Date: Friday 12 May 2023 - 15:00 (Europe/London)
Speaker: Dr Leigh H. Whitehead , Senior Research Associate in the high energy physics group of the University of Cambridge
Abstract
Deep learning has become a major part of neutrino physics in the last decade. In this talk I will discuss the CNN-based algorithm, called the CVN, used to predict the flavour of neutrino interactions in the Deep Underground Neutrino Experiment (DUNE), a next generation long-baseline neutrino oscillation experiment. I will then present the results from a study of using transfer learning as a method to reduce the amount of simulated interactions required for training deep learning models for neutrino event classification.
The talk is now available on YouTube: https://youtu.be/rZVPPfaZjqw
Biography
Dr Leigh H. Whitehead is a Senior Research Associate in the high energy physics group of the University of Cambridge. He completed his PhD at the University of Warwick in 2012 after studying neutrinos from the T2K experiment for four years.

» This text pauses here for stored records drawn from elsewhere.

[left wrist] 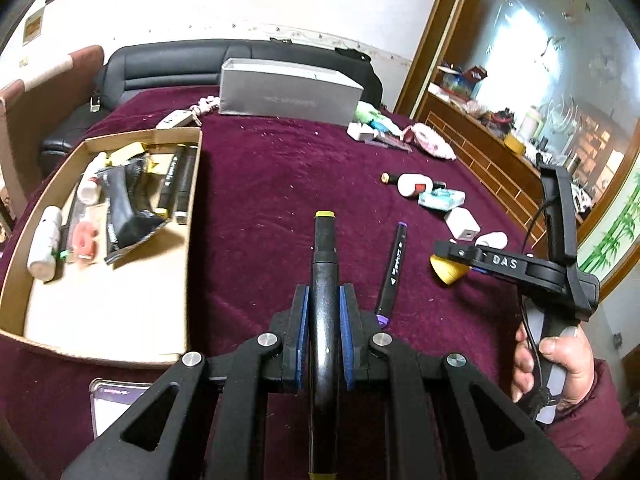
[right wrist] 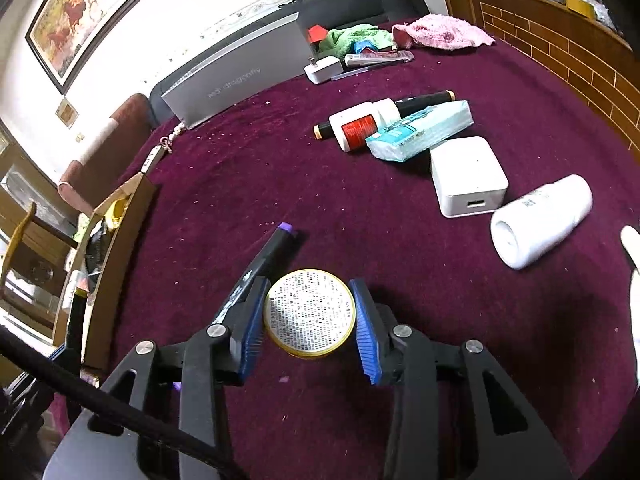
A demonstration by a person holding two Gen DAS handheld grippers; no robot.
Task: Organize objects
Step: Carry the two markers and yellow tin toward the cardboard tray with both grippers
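Clamped in my left gripper (left wrist: 325, 312), the yellow-capped marker (left wrist: 325, 264) hangs above the maroon cloth (left wrist: 260, 184), beside the cardboard tray (left wrist: 192, 184) at its left edge. My right gripper (right wrist: 310, 314) straddles the yellow tin (right wrist: 309, 312), pads just beside its rim; I cannot tell whether they press.
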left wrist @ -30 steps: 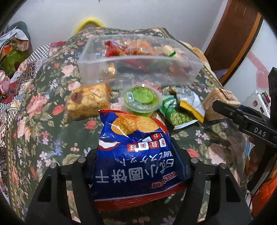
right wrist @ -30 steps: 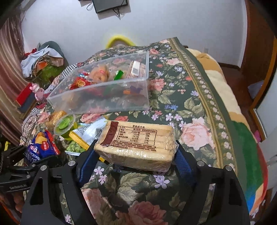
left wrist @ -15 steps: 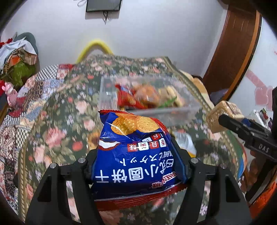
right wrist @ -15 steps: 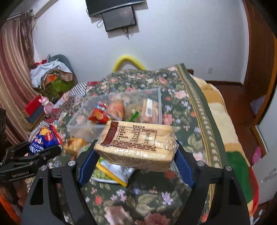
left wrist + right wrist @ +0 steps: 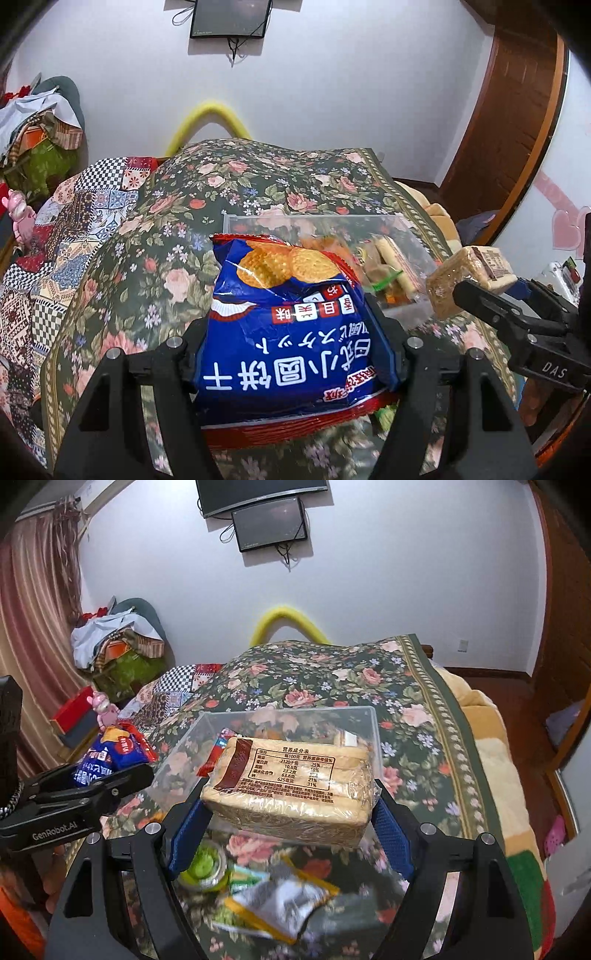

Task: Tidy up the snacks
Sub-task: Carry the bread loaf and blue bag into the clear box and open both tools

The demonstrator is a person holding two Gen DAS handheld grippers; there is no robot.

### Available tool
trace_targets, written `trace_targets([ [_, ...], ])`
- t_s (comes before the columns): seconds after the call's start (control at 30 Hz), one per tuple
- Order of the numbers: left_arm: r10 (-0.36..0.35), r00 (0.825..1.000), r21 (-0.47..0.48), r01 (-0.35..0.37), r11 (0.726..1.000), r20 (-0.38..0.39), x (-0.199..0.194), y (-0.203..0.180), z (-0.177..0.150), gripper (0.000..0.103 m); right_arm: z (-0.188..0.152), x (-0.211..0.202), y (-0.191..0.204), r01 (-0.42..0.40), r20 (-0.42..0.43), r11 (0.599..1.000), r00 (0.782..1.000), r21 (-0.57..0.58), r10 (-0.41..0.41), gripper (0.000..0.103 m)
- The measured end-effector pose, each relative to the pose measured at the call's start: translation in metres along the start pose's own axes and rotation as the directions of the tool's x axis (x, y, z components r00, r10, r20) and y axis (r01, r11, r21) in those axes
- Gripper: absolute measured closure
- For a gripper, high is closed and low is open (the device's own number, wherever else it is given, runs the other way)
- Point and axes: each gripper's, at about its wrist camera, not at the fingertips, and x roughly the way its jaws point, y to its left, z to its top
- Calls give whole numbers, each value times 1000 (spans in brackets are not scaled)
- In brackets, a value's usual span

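A blue biscuit bag [image 5: 291, 332] is clamped between the left gripper [image 5: 295, 347] fingers. A wrapped wafer pack [image 5: 291, 786] is pinched by the right gripper [image 5: 291, 819]. Both are held above the floral blanket [image 5: 424, 716], near the clear box [image 5: 373, 716].

Left gripper [image 5: 291, 354] up close: two matte black plastic fingers, broad angular arms that narrow forward, a round silver screw head on each link, four along the front. The right gripper [image 5: 290, 814] is the same black build, same silver screws, but its pads [image 5: 186, 836] stand out in textured bright blue. Side on, its black finger [image 5: 517, 325] carries white lettering reading "DAS", with a flash of blue behind. The left one's side [image 5: 70, 805] reads "GenRobot.AI" in white, beside a black block with knurled texture and a braided black-and-white cord.
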Motion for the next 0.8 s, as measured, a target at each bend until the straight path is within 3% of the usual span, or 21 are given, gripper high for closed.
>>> trace_targets([
  [0.47,16,999,10,-16,1000,-36,63,9,24,35,10,60,-3,-10,-92,1000,996,-23,8,24],
  [0.63,20,999,14,-19,1000,-50,79,9,26,34,11,67,0,2,-95,999,995,-54,-7,23],
  [0.8,7,996,-12,-8,1000,-85,92,15,23,34,10,66,7,-41,-106,997,994,-66,34,23],
])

He then moved to UCL (2012 - 2016) as a Research Associate working on the MINOS+ and CHIPS experiments, before moving to CERN as a Research Fellow (2016-2019), focused on the ProtoDUNE and DUNE experiments. He joined Cambridge in 2019 and continues to work on DUNE and ProtoDUNE, with a particular focus of applying deep learning to different aspects of neutrino physics.
His research has taken him to many parts of the world, spending time living in Japan, the US and Switzerland.